Au moins deux personnes ont été tuées et 19 autres blessées samedi à Jalalabad dans les premiers attentats meurtriers commis en Afghanistan sous régime taliban depuis le départ des troupes américaines le 30 août.

Ces attentats, dont au moins un a visé une voiture de police des talibans, illustrent la situation sécuritaire toujours précaire dans le pays, où le nouveau régime a promis de ramener paix et stabilité après plus de quatre décennies de guerres.

Trois explosions au total ont eu lieu à Jalalabad, a indiqué à l'AFP un responsable taliban sous couvert d'anonymat. Aucune n'était revendiquée samedi après-midi.

La première, qui a visé un véhicule taliban patrouillant dans la ville, a fait "au moins deux morts et 20 blessés", selon ce responsable.

Un responsable du département de santé du Nangarhar, dont Jalalabad est la capitale, a fait état de trois morts et 18 blessés dans ces attaques.

Le Nangarhar, dans l'est du pays, est le principal foyer des rebelles du groupe Etat islamique en Afghanistan (EI-K), rivaux des talibans et qui avaient revendiqué l'attentat ayant fait plus de 100 morts à l'aéroport de Kaboul le 26 août.

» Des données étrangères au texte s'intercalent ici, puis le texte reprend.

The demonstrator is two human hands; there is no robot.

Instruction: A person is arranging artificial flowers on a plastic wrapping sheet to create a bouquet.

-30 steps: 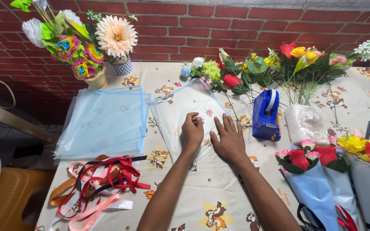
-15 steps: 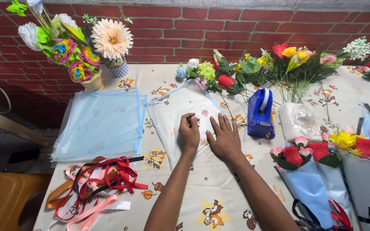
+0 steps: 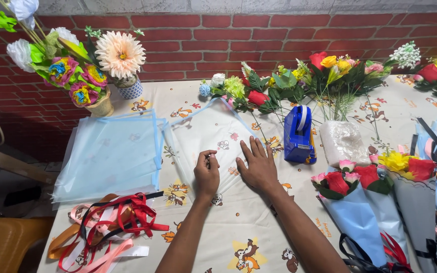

Ces attaques surviennent un mois après la prise de contrôle du pays par les talibans qui ont à plusieurs reprises assuré que la fin de la présence militaire occidentale allait permettre de mettre fin aux violences.

Jusqu'à ces attentats, la vie avait commencé à reprendre son cours, loin des scènes chaotiques des évacuations de la fin août à l'aéroport de Kaboul.

De premiers vols commerciaux internationaux ont repris cette semaine, avec le Pakistan et l'Iran notamment.